HOLWAY: There is just nothing l can do.
LOUISE: What do you mean, took his own life?
HOLWAY: You heard the verdict.
LOUISE: Verdict? A man takes a hammer and bashes in the back of his own head? Then he lays on the tracks and kills himself?
HOLWAY: We only act on the verdicts, we don't make them.
LOUISE: Do you pay or don't you?
HOLWAY: Read the policy, ma'am. lt clearly states...
Today, after reading Shaun King's excellent diary about the death of Freddie Gray, I realized that there's a different movie which comes to mind as well: "True Believer", a decent-but-not-great 1989 crime drama starring James Woods and Robert Downey Jr.
I should note at this point that I'm about to Spoil the Big Twist for you, but come on, the film is 26 years old.
Here's the relevant point. Downey and Woods play a young/older lawyer respectively who are investigating a gangland hit in Chinatown a few years earlier.
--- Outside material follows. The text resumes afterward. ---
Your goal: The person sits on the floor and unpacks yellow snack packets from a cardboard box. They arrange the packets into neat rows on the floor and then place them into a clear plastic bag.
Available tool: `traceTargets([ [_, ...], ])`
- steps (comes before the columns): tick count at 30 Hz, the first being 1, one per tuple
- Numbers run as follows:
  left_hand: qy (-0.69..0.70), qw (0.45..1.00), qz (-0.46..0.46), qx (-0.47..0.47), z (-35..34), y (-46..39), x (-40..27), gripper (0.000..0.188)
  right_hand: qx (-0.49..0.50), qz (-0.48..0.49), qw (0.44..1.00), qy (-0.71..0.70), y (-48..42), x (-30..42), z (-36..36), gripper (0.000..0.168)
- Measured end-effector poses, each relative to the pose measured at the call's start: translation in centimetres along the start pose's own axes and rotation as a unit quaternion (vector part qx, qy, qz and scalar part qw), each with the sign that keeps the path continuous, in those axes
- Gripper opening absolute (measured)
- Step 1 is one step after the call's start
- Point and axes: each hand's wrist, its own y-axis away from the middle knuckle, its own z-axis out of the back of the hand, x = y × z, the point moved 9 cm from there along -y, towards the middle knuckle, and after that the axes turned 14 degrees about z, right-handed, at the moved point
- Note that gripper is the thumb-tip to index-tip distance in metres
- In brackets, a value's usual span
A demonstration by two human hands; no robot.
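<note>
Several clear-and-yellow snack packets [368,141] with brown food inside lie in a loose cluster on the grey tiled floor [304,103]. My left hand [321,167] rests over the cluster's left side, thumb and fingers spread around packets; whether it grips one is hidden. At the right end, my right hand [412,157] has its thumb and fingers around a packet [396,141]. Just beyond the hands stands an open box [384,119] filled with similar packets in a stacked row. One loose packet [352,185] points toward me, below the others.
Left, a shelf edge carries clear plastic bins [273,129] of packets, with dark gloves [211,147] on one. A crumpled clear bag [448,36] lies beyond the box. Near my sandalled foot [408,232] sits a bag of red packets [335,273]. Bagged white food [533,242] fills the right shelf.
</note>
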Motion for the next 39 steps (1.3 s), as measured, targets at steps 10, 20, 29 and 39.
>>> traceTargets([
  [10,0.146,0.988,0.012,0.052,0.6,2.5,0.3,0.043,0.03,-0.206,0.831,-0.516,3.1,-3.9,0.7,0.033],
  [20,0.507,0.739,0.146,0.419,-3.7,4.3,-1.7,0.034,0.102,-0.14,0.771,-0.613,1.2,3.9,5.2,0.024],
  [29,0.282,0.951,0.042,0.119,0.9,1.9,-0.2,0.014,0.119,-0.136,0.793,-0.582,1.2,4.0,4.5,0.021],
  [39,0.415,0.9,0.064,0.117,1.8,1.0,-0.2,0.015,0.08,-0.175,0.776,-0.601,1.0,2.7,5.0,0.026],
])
They've been hired to try and prove the innocence of a young man who may or may not have been framed for the murder.
At one point in the film, the following exchange takes place between the two leads:
EDDIE: I've got a meeting in Chinatown.
ROGER: (resigned, sighs) Let's get a cab.
EDDIE: Um...Roger -- ?
Indicating with a gesture that they're only blocks from
Chinatown. Puzzled, Roger peers back the way they came.
ROGER: That's weird -- I pictured the morgue being way across town.
After two beats he turns around to find Eddie gone.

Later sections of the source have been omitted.